**WHAT THE TASK ASKS:** Copy the lines below exactly. Start at the first and finish with the line containing "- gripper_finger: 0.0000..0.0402".

Top of AVAILABLE DATA

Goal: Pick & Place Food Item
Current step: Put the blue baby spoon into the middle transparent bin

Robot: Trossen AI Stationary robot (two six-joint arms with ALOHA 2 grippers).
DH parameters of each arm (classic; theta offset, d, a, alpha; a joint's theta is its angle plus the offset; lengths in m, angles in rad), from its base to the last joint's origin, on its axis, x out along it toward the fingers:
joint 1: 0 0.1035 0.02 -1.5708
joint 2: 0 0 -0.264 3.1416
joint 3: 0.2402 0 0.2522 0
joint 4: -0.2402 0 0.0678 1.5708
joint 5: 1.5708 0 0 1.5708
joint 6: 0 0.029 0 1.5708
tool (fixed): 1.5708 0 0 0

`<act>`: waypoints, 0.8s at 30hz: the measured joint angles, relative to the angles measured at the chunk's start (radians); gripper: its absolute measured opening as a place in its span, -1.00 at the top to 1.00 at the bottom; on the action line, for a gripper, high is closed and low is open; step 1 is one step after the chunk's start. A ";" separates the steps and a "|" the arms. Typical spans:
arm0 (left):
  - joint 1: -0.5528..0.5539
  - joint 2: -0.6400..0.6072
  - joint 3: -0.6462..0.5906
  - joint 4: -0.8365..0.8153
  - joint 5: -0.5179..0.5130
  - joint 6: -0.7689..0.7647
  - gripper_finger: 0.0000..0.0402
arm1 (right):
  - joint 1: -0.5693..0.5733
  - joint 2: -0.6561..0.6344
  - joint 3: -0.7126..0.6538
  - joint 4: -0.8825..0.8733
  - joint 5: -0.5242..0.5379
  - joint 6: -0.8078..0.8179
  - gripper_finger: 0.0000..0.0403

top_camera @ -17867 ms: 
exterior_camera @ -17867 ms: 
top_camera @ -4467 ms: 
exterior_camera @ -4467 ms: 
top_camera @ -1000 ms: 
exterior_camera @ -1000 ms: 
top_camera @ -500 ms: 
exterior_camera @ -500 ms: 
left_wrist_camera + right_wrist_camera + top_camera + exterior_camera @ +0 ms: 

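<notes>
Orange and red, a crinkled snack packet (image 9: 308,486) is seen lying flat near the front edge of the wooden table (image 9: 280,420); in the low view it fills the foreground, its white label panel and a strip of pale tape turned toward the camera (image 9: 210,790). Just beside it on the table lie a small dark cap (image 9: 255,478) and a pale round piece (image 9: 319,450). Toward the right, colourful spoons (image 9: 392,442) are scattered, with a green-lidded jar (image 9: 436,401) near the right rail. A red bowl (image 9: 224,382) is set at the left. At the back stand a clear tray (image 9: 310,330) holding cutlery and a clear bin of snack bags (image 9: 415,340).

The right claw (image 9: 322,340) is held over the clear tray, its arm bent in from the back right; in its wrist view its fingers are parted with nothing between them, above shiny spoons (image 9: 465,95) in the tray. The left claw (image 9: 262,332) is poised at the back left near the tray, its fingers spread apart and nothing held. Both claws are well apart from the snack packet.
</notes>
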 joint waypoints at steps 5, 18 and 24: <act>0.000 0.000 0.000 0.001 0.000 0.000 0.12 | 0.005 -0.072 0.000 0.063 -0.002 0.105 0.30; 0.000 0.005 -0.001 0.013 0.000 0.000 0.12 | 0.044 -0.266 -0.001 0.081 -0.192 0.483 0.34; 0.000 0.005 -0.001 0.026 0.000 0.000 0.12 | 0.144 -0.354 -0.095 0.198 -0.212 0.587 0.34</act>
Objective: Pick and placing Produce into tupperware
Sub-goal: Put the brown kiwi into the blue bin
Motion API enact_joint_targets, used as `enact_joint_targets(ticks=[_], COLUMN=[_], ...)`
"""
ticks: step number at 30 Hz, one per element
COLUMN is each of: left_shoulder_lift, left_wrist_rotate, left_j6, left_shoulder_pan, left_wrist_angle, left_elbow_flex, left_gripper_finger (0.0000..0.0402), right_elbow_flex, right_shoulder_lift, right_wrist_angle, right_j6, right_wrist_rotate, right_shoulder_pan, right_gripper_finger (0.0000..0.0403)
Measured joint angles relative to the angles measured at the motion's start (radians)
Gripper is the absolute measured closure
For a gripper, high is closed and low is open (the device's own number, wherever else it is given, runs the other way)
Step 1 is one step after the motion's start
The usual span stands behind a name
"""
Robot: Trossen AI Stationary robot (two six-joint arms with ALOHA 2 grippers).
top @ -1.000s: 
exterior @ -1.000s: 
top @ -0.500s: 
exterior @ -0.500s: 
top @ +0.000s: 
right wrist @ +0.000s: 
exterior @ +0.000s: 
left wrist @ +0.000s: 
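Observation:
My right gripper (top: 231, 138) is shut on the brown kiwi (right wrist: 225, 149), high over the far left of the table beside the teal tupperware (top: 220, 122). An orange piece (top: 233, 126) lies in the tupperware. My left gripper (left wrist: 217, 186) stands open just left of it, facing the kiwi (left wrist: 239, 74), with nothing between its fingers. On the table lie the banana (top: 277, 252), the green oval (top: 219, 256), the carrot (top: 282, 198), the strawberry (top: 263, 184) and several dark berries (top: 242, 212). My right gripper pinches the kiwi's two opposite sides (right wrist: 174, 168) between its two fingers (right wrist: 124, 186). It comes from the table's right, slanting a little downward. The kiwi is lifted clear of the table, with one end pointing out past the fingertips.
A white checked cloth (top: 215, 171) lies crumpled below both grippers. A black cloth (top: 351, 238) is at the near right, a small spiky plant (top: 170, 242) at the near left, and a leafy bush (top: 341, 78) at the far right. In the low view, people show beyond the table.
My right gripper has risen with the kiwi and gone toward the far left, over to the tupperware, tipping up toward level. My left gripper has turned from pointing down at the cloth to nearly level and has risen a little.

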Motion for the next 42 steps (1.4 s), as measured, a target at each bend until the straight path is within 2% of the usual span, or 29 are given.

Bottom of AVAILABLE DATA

**RESULT:**
Goal: Pick & Place Food Item
Current step: Put the blue baby spoon into the middle transparent bin

Robot: Trossen AI Stationary robot (two six-joint arms with ALOHA 2 grippers).
DH parameters of each arm (classic; theta offset, d, a, alpha; a joint's theta is its angle plus the offset; lengths in m, angles in rad), from its base to the last joint's origin, on its axis, x out along it toward the fingers:
joint 1: 0 0.1035 0.02 -1.5708
joint 2: 0 0 -0.264 3.1416
joint 3: 0.2402 0 0.2522 0
joint 4: -0.2402 0 0.0678 1.5708
joint 5: 1.5708 0 0 1.5708
joint 6: 0 0.029 0 1.5708
tool (fixed): 1.5708 0 0 0

`<act>`: waypoints, 0.8s at 30hz: the measured joint angles, relative to the angles measured at the chunk's start (radians); gripper: its absolute measured opening as a place in its span, -1.00 at the top to 1.00 at the bottom; on the action line, for a gripper, high is closed and low is open; step 1 is one step after the chunk's start. A ";" separates the steps and a "|" the arms. Typical spans:
arm0 (left):
  - joint 1: -0.5528..0.5539
  - joint 2: -0.6400..0.6072
  - joint 3: -0.6462..0.5906
  - joint 4: -0.8365..0.8153
  - joint 5: -0.5179..0.5130
  - joint 6: -0.7689..0.7647
  - gripper_finger: 0.0000..0.0402

Nothing further is required of the output.